Jun 29, 2009 5:59 am US/Central
Teacher Turnover Stresses Chicago Public Schools
New U Of C Report: Typical CPS School Loses More Than Half Of Teachers Within 5 Years
CHICAGO (Sun-Times Media Wire) ―
The typical Chicago public school loses more than half of its teachers within five years - and about two-thirds of its new ones, a study to be released Monday by the University of Chicago indicates.
Teacher churning is especially severe in high-poverty, heavily African-American schools - about a hundred total - where half of all teachers disappear after only three years, the study found.
"I find that really disturbing,'' said Elaine Allensworth, lead author of the study from the U of C's Consortium on Chicago School Research. "I just see no way they can improve if they can't maintain a stable work force.''
The consortium's analysis of teachers who worked for the Chicago Public Schools from the fall of 2002 to spring 2007 also raises a warning flag about Mayor Richard Daley's Renaissance 2010 push to replace troubled schools with up to 100 new ones, many of them small.
Smaller schools suffered higher teacher turnover than bigger ones, perhaps because "small schools put enormous demands on teachers and can potentially 'burn out' even the most enthusiastic new teacher,'' the study warned.
One "troubling" finding, according to the report, was that Chicago Public Schools teachers who leave low-scoring elementary schools tend to wind up in other low-scoring elementary schools.
Teachers who left low-scoring high schools, meanwhile, often traded up to better-scoring schools in the system, the study found.
A new recent trend is that teachers are more likely to leave Chicago Public Schools than to transfer inside it, the study said.
Many schools "are likely stuck in a cycle of teacher loss that is hard to break,'' with about 100 schools losing on average nearly a third of their teachers a year, the study found.
Schools suffering higher turnover were low-scoring, heavily black, high-poverty or located in high-crime areas.
An underlying problem often was lack of parent responsiveness in elementary schools and, in high schools, student misbehavior and safety problems.
One teacher who spent her first two years at two high-poverty, heavily black, West Side elementary schools said she struggled with kids who picked up chairs, screamed in class and threw crayons, who didn't know how to deal with anger - and parents who didn't return phone calls. She is looking for another job.

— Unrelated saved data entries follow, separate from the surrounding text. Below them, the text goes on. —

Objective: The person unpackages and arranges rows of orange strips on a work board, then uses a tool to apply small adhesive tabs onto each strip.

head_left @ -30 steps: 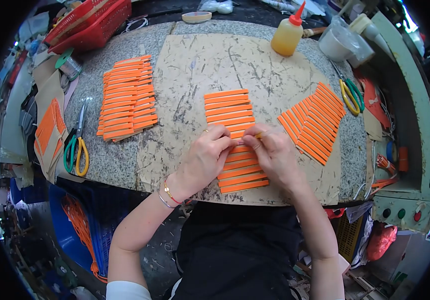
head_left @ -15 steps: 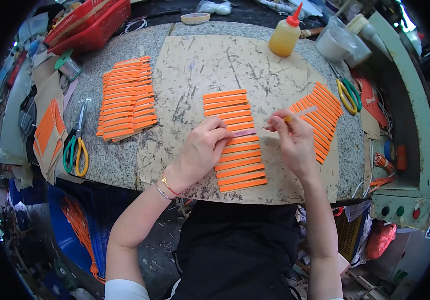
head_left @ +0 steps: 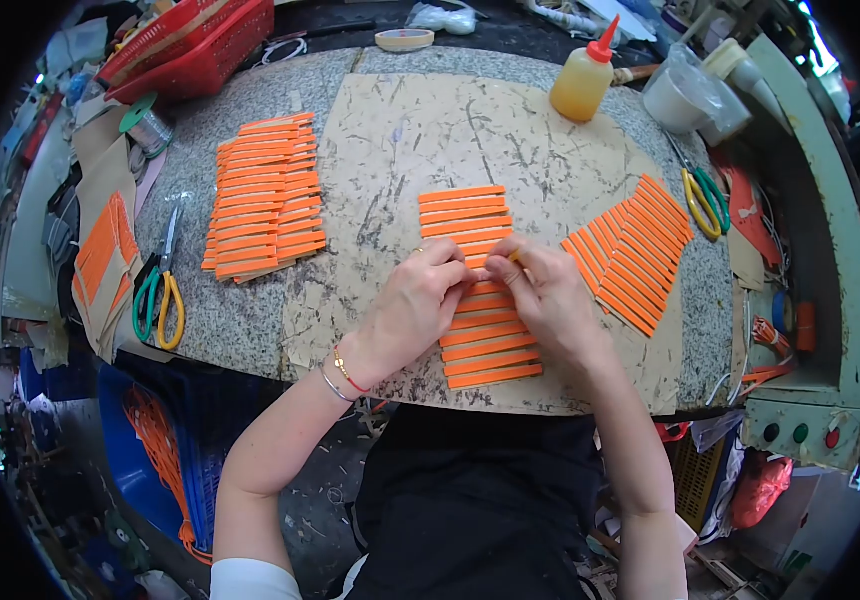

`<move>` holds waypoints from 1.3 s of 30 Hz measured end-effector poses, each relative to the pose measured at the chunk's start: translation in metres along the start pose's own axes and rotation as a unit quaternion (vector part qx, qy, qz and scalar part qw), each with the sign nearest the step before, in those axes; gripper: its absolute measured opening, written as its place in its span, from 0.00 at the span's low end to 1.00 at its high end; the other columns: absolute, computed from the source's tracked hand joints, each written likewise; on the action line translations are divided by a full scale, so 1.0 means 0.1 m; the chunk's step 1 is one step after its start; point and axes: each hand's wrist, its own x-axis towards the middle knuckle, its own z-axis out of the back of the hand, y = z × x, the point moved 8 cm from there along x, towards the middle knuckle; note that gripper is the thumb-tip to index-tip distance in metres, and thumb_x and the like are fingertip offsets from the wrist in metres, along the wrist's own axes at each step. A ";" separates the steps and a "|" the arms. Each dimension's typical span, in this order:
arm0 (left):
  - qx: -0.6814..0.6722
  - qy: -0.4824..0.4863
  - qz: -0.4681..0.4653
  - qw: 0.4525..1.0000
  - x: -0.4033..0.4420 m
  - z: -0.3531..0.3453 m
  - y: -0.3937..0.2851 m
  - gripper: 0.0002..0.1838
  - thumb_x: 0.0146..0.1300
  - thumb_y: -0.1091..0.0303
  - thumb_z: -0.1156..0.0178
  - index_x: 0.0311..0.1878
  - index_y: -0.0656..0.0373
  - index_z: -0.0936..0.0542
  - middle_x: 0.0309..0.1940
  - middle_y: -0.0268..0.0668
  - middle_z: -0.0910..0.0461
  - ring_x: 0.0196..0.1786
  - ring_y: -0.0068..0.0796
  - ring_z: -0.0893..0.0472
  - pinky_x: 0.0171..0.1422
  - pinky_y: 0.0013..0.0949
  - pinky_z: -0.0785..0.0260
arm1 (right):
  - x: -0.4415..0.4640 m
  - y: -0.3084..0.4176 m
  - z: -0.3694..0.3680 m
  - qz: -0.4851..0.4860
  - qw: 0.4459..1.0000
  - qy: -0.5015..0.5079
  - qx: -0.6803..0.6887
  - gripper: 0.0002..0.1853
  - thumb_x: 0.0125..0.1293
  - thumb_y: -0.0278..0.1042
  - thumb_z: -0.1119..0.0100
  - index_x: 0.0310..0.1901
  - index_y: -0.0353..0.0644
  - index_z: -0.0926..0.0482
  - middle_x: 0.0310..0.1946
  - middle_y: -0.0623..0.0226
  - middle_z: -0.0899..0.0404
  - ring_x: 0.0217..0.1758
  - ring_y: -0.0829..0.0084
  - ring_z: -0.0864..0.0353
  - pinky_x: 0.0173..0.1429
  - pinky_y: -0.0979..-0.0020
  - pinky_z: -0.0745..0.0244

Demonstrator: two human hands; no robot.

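Via the head feed I log one orange-striped panel, flat and ribbed, near the middle of one scuffed brown sheet. Left hand: fingertips pressed onto the panel; whether they pinch anything, I cannot tell. Right hand: thumb and forefinger pressed together just beside, their contents hidden. Right: two overlapping striped panels, fanned. Left: one striped stack (layers uncountable from here) on speckled stone-like worktop. One translucent squeeze bottle, red-tipped.
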 end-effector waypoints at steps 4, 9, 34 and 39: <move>-0.079 -0.009 0.045 0.996 0.04 0.07 0.14 0.06 0.58 0.81 0.35 0.39 0.65 0.14 0.35 0.38 0.20 0.33 0.34 0.19 0.38 0.32 0.26 | -0.05 -0.23 0.25 -0.086 0.985 -0.090 0.121 0.08 0.74 0.28 0.46 0.41 0.32 0.22 0.30 0.63 0.18 0.35 0.72 0.16 0.41 0.72 0.24; -0.030 0.005 0.012 0.999 0.12 0.06 0.13 0.07 0.58 0.82 0.35 0.39 0.64 0.14 0.34 0.39 0.21 0.32 0.34 0.20 0.38 0.32 0.27 | -0.03 -0.26 0.50 -0.088 0.986 -0.118 0.078 0.08 0.74 0.28 0.46 0.41 0.32 0.22 0.29 0.62 0.18 0.34 0.74 0.16 0.42 0.74 0.23; -0.019 -0.005 0.002 1.000 0.17 0.08 0.22 0.07 0.57 0.81 0.34 0.39 0.63 0.14 0.35 0.39 0.20 0.33 0.35 0.19 0.38 0.33 0.26 | 0.14 -0.26 0.39 -0.053 0.992 -0.103 0.059 0.08 0.73 0.28 0.44 0.40 0.30 0.21 0.29 0.58 0.18 0.33 0.69 0.15 0.39 0.69 0.24; -0.008 -0.012 -0.007 1.000 0.19 0.07 0.20 0.06 0.57 0.80 0.34 0.38 0.63 0.14 0.35 0.40 0.20 0.33 0.37 0.19 0.38 0.35 0.26 | 0.17 -0.22 0.15 -0.066 0.997 -0.035 0.001 0.07 0.71 0.27 0.43 0.40 0.30 0.22 0.29 0.51 0.20 0.31 0.59 0.18 0.37 0.64 0.26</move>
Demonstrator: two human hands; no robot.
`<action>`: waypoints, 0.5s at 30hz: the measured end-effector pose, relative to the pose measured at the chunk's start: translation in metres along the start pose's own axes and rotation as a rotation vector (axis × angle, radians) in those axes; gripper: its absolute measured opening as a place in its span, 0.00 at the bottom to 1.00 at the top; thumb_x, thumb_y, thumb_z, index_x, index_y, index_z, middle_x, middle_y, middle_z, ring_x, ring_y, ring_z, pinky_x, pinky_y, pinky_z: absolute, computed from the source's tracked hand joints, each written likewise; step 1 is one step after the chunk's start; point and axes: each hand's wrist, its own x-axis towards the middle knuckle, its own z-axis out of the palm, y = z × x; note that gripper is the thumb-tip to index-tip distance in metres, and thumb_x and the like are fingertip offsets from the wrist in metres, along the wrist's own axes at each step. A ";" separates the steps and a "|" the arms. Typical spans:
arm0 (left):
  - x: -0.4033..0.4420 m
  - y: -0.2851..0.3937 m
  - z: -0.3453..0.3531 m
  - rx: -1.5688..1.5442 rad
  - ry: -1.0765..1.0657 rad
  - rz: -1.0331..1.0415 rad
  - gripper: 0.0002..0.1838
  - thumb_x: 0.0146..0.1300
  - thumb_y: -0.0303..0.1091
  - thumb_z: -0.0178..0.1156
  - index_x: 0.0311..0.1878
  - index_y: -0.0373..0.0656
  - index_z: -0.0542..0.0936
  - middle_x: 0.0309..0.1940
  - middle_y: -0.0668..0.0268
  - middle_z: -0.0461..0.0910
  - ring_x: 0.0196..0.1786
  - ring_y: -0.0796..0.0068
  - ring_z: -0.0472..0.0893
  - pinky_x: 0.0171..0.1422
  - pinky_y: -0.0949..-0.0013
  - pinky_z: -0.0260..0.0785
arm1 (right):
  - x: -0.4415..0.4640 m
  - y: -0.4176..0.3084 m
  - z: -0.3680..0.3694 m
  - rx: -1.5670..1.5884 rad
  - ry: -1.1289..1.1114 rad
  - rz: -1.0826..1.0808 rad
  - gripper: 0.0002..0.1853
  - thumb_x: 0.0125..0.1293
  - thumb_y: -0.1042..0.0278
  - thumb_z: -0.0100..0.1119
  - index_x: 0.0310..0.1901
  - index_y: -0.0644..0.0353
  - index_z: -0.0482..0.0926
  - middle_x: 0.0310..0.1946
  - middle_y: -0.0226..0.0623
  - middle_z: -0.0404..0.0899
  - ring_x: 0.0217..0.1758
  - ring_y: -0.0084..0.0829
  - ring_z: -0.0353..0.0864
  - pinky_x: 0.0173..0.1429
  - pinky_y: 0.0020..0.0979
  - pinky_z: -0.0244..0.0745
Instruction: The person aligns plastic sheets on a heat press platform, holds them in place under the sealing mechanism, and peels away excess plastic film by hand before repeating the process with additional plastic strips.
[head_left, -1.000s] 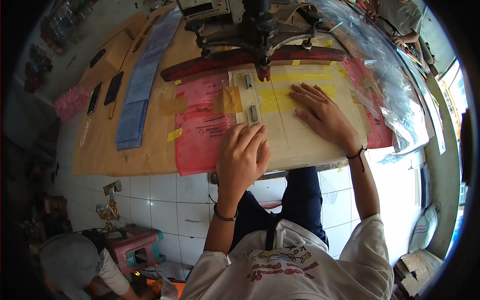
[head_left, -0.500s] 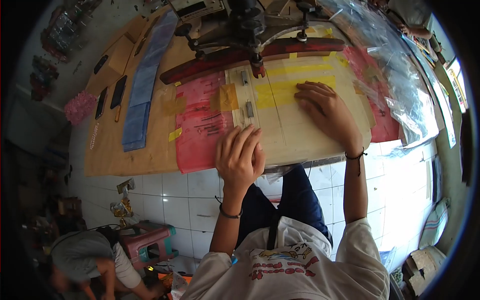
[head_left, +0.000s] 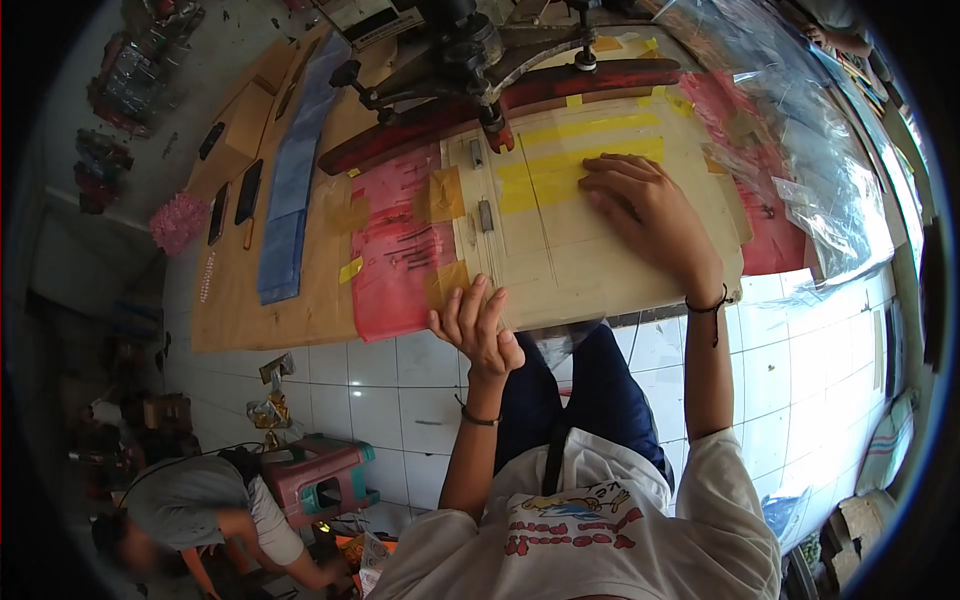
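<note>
My left hand (head_left: 478,330) rests on the front edge of the work board (head_left: 590,270), fingers extended over the edge beside a strip of brown tape (head_left: 447,288). My right hand (head_left: 650,215) lies palm down on the board, fingers stretched toward a yellow tape strip (head_left: 545,180). Neither hand visibly grips anything. Between them a dark line (head_left: 537,200) runs across the board, with a small grey metal block (head_left: 486,216) left of it. See-through film (head_left: 565,335) shows at the front edge. Beyond the hands stands a dark machine head with a long red bar (head_left: 620,80).
Red sheet (head_left: 395,250) covers the board's left part. Further left are a blue strip (head_left: 280,250) and phone-like dark objects (head_left: 248,190). Clear plastic (head_left: 820,190) piles up at right. A person (head_left: 200,500) crouches near a red-green stool (head_left: 318,475) at lower left.
My left hand has drawn back toward me, from the board's surface to its front edge. My right hand stays nearly in place on the board. The camera view has shifted slightly.
</note>
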 end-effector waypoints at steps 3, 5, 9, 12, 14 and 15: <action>-0.003 -0.010 0.015 0.069 0.101 0.084 0.24 0.76 0.48 0.40 0.58 0.47 0.81 0.66 0.58 0.79 0.74 0.51 0.67 0.84 0.40 0.34 | 0.000 0.001 0.001 0.011 0.003 0.003 0.12 0.73 0.64 0.60 0.49 0.61 0.87 0.56 0.43 0.87 0.65 0.45 0.80 0.73 0.44 0.70; -0.005 -0.014 0.020 0.131 0.141 0.126 0.23 0.76 0.49 0.41 0.57 0.47 0.81 0.65 0.57 0.79 0.73 0.50 0.67 0.84 0.39 0.34 | 0.000 0.003 0.000 0.013 0.005 -0.001 0.12 0.73 0.64 0.60 0.49 0.61 0.87 0.56 0.43 0.87 0.65 0.44 0.80 0.73 0.44 0.70; -0.004 -0.012 0.016 0.117 0.109 0.100 0.21 0.77 0.51 0.44 0.58 0.53 0.80 0.66 0.60 0.79 0.75 0.52 0.66 0.85 0.41 0.32 | -0.001 0.003 0.001 0.008 0.015 -0.013 0.13 0.73 0.64 0.61 0.50 0.62 0.87 0.55 0.43 0.87 0.65 0.44 0.80 0.73 0.44 0.70; -0.004 -0.011 0.012 0.128 0.082 0.105 0.22 0.76 0.51 0.44 0.59 0.51 0.81 0.67 0.57 0.78 0.74 0.50 0.66 0.84 0.39 0.34 | -0.001 0.003 0.000 0.009 0.009 -0.013 0.13 0.72 0.64 0.61 0.50 0.62 0.87 0.55 0.43 0.87 0.65 0.44 0.80 0.74 0.44 0.70; -0.003 -0.008 0.010 0.126 0.062 0.094 0.22 0.76 0.51 0.44 0.60 0.54 0.81 0.67 0.57 0.78 0.74 0.51 0.66 0.84 0.39 0.34 | -0.001 0.002 -0.001 0.013 0.001 -0.010 0.13 0.72 0.64 0.61 0.51 0.62 0.87 0.55 0.43 0.87 0.65 0.44 0.80 0.74 0.44 0.70; -0.003 -0.007 0.009 0.124 0.057 0.091 0.22 0.76 0.51 0.44 0.60 0.55 0.81 0.67 0.57 0.78 0.74 0.51 0.66 0.84 0.39 0.34 | -0.001 0.003 0.000 0.015 0.001 -0.007 0.13 0.72 0.64 0.61 0.51 0.62 0.87 0.56 0.43 0.87 0.65 0.44 0.80 0.74 0.43 0.69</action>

Chicago Public Schools CEO Ron Huberman cautioned that Chicago's overall teacher turnover rate is about the national average, and "not all turnover is bad'' because for some, teaching may not be "a good fit.''
Huberman hopes to keep more new teachers by expanding the New Chicago Teachers Center support program to all schools. New teachers will get two days of training before school starts, and then "coaches'' will visit periodically.